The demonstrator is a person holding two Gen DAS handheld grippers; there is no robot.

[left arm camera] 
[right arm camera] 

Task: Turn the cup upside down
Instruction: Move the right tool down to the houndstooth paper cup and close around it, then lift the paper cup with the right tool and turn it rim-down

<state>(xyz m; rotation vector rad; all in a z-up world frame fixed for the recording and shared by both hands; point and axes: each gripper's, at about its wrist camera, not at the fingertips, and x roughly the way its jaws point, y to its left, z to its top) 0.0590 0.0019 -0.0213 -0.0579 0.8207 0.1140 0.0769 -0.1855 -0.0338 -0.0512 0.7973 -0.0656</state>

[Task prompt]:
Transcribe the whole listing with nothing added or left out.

[Response area]:
The demonstrator is a person holding two Gen DAS handheld grippers; there is no robot.

[left arm camera] 
[right arm camera] 

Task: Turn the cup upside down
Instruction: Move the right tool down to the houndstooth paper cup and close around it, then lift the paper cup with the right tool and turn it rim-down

<state>(xyz m; rotation vector rad; all in a z-up world frame fixed for the recording and shared by both hands; point and axes: each gripper's, at about its wrist camera, not at the fingertips, and x roughly the way its jaws point, y to its left, z to its top) 0.0590 0.0019 -0.0213 -0.0579 0.8207 0.1140 0.0769 -0.1855 -0.0338 -0.0512 0.7973 -0.0656</state>

No further output is expected for this exercise.